Wie lange liegt er schon hier draußen?, fragte ich mich besorgt, während ich den zerrissenen Stoff von der Wunde wegzog.

„Stimmt“, sagte ich, griff hinter mich und nahm das Erste-Hilfe-Set von meinem Gürtel.

Ich öffnete es und nahm zwei Verbände heraus. Einen wickelte ich fest um die Wunde, dann legte ich den zweiten darüber und verknotete ihn straff. Blake stöhnte vor Schmerz, versuchte aber, still zu halten, obwohl es sicher höllisch weh tat.

„Okay. Wir müssen irgendwo einen Unterschlupf finden“, sagte ich und bemerkte, dass Blakes Hände zitterten und der kalte Schneeregen schlimmer wurde. „Kannst du aufstehen?“

„Bin mir nicht sicher“, ächzte Blake und wimmerte, als er versuchte aufzustehen.

Ich half ihm hoch und legte seinen schweren Arm um meinen Nacken. Er war beinahe einen Kopf größer als ich, was es nicht gerade einfach machte, ihn zu stützen.

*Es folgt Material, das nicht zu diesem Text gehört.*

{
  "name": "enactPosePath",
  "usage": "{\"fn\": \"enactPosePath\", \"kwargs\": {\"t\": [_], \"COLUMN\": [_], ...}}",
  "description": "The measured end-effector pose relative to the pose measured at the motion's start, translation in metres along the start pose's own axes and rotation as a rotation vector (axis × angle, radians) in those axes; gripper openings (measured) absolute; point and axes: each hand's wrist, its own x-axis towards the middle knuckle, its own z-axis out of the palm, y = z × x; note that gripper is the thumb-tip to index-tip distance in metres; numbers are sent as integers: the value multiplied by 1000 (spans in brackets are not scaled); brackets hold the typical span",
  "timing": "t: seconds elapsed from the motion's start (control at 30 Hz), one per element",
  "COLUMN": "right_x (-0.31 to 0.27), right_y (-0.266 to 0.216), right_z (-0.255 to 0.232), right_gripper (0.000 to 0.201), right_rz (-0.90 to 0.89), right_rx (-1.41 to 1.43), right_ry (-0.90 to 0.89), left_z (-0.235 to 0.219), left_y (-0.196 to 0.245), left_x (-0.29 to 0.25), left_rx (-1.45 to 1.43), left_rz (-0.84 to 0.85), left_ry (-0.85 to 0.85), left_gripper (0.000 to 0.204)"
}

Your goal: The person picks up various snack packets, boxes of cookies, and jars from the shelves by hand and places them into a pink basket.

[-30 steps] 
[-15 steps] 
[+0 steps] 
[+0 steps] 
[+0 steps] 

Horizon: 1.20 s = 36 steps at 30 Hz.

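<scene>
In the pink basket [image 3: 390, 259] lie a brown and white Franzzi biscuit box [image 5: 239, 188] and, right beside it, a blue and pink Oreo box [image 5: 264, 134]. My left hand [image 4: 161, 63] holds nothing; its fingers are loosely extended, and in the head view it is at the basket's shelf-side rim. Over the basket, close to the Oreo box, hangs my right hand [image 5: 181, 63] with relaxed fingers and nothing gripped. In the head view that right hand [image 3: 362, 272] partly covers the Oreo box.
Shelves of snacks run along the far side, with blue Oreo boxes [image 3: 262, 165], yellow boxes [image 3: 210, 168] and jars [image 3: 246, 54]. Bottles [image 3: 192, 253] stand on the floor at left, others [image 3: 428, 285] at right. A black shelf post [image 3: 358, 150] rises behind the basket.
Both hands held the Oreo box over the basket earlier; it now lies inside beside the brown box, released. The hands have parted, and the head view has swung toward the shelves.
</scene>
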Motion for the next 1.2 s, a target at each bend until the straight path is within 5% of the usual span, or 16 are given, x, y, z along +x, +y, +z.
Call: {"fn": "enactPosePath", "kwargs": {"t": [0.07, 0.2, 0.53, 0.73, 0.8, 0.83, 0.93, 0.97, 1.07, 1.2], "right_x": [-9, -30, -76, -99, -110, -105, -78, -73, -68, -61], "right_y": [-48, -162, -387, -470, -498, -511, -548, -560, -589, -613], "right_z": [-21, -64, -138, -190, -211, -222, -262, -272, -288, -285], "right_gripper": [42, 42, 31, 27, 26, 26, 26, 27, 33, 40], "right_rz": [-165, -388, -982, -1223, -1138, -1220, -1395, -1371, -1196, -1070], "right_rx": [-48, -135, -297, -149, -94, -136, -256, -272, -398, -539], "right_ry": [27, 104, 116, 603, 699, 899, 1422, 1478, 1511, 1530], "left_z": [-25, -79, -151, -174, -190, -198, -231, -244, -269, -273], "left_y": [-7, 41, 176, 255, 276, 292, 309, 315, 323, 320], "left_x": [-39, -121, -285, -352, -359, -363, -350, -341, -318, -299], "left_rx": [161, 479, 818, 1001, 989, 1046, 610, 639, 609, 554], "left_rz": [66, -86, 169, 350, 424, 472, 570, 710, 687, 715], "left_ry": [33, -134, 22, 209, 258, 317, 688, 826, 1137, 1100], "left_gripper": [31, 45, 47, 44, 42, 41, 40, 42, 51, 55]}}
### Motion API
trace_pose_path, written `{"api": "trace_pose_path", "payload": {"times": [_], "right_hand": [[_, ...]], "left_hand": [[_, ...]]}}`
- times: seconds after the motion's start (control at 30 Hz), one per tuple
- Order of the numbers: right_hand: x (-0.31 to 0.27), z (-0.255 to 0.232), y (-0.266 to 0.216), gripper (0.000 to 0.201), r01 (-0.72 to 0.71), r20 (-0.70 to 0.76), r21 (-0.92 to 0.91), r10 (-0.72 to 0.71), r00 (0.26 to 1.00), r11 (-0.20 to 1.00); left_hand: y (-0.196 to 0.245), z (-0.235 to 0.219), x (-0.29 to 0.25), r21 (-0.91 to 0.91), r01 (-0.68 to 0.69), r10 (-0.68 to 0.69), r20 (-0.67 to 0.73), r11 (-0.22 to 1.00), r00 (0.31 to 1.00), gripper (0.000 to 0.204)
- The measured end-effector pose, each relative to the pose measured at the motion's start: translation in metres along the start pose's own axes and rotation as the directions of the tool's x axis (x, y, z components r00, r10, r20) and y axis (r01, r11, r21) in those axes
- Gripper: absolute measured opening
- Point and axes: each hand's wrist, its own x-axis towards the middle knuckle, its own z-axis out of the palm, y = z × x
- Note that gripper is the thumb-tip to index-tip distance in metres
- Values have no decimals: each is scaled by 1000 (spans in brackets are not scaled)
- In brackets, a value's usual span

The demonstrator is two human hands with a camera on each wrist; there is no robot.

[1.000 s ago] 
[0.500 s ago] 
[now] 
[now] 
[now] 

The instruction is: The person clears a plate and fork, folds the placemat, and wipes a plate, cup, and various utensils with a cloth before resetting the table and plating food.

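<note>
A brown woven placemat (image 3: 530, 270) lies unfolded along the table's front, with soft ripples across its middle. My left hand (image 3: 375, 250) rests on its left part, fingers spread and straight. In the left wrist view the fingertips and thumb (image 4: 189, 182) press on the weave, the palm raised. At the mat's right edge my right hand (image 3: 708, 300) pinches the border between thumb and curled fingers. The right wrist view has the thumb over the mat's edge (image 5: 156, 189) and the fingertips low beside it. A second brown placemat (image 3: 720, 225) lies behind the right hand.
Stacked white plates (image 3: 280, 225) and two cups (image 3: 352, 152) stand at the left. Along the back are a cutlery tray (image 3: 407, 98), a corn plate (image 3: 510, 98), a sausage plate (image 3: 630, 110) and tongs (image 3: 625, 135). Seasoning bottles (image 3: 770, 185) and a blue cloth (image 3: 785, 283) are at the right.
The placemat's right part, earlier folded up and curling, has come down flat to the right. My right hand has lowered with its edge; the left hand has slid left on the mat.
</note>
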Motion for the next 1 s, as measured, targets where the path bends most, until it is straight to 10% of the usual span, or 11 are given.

„Danke. Es gibt eine kleine Hütte in der Nähe. Ich schaffe es wahrscheinlich bis dorthin.“

„Lass mich dir helfen“, sagte ich und legte meinen Arm um seine Taille, während er sich auf meine Schultern stützte. „Zeig mir den Weg.“

Wir schleppten uns langsam durch die hohen Bäume. Als wir eine Lichtung mit einem Wasserfall erreichten, zitterten wir beide vor Kälte. Das Wasser stürzte eine kleine Klippe hinunter in einen Bach.

„Hier entlang“, sagte Blake und führte uns zu einer Baumgruppe.

Dahinter verborgen stand eine kleine, alt aussehende Hütte. Wir gingen darauf zu und Blake stieß die Tür auf.

Drinnen war es überraschend gemütlich, mit einem Bett in einer Ecke, einem Kamin in der anderen und Schränken an einer Wand. In der Nähe des Kamins stand ein kleiner Tisch mit zwei Stühlen und in der Ecke eine große Metallbadewanne.

„Wohnst du hier?“, fragte ich leise und hoffte, nicht zu neugierig zu wirken, während ich ihm hineinhalf.

„Ja“, sagte er und ließ mich los, um sich fest an einem Stuhl festzuhalten.

„Du solltest dich hinlegen. Ich helfe dir“, sagte ich, stützte ihn wieder und führte ihn zum Bett. „Wo sind deine Klamotten? Du wirst noch krank, wenn du noch länger diese nassen Klamotten anbehältst.“

„Da drin“, sagte er und zeigte auf eine kleine Kommode.

„Darf ich?“, fragte ich, während ich ihm half, sich auf die Bettkante zu setzen.

Nach einem zustimmenden Nicken öffnete ich die Schublade und holte trockene Kleidung heraus.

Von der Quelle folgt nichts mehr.